A 44-year-old woman who allegedly ripped her daughter-in-law’s nipple off during a drunken argument could be facing criminal charges, the 3rd Judicial District Attorney’s Office confirmed Wednesday.

Ouch, ouch, ouch!

It’s believed to be the first time a local victim has suffered a body part being torn from them, said Chief Deputy District Attorney Amy Orlando.

Ya think?

The victim told officers she, her husband, his mother and one of her husband’s friends had spent Saturday night drinking …

Wait, alcohol was involved?

Sometime after 3 a.m., the victim’s husband had started arguing with his mother, and because it was becoming “very intense,” the victim went to stand in between the two to separate them.


When the victim began arguing with her 44-year-old mother-in-law, the older woman allegedly “grabbed (the victim’s) right breast and began to squeeze and pull on her nipple.” The victim yelled to stop, but her mother-in-law allegedly continued to pull until the younger woman began punching her in the face, according to the police report.

The victim then told police she threw her mother-in-law into the yard, but the older woman allegedly kicked in the back door and had to be physically removed again.
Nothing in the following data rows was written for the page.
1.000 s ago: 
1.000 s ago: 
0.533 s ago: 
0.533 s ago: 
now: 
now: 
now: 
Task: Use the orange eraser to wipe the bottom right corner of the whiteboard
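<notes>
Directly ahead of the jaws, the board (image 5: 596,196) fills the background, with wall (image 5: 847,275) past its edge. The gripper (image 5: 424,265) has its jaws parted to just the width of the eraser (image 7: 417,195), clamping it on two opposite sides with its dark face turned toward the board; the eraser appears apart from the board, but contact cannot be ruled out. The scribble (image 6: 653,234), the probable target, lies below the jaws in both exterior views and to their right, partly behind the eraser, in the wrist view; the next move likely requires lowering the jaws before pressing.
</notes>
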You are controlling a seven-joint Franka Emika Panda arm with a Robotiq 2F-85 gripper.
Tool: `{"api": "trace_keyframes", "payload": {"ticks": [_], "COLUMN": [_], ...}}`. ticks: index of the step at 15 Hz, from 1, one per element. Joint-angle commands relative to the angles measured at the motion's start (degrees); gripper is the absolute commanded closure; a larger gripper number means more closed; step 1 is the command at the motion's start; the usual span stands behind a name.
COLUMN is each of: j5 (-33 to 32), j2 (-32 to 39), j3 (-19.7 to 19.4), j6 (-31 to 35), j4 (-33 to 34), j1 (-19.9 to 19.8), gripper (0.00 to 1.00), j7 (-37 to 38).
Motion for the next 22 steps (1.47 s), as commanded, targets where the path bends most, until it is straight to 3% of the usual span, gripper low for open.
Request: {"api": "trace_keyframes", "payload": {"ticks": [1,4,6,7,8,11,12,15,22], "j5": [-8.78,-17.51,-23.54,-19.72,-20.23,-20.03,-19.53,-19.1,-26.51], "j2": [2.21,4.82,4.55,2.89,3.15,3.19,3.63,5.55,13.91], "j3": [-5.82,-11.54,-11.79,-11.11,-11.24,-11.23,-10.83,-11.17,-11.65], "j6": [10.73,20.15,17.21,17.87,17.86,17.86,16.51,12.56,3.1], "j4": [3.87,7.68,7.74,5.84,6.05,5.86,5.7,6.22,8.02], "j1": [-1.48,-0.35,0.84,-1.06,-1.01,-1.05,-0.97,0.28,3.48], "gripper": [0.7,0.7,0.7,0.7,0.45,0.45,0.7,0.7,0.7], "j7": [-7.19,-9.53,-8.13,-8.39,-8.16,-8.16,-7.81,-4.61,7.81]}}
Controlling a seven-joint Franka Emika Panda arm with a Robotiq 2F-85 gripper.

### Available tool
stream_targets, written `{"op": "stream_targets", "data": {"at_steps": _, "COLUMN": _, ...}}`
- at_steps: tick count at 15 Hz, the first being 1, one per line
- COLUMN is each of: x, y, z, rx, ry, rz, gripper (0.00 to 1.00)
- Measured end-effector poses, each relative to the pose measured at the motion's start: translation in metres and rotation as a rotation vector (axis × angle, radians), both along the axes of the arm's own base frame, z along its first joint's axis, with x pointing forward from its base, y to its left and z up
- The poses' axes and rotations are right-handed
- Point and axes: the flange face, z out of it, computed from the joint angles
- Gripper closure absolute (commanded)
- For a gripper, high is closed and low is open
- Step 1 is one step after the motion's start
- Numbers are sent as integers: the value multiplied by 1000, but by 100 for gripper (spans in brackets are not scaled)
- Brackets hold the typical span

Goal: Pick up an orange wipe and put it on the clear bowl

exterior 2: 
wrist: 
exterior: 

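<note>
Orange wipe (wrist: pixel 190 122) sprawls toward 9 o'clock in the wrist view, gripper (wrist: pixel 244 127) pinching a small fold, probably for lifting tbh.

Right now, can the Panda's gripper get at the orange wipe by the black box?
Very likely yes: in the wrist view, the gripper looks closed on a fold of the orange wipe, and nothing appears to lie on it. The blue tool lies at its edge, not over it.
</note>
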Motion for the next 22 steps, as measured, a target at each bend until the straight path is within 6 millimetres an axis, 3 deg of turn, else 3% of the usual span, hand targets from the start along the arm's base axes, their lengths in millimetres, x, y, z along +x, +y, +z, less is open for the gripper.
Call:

It was when the victim was putting her mother-in-law’s belongings in the yard that she felt fluid on her breast and realized there was blood on her shirt.

When she untucked her tank top, her nipple fell on the floor, she told police.

YEOW! Can you fix that? …

… doctors were already in the process of reattaching the nipple to the 30-year-old victim’s breast [when Las Cruces police officers responded to Memorial Medical Center on Sunday morning].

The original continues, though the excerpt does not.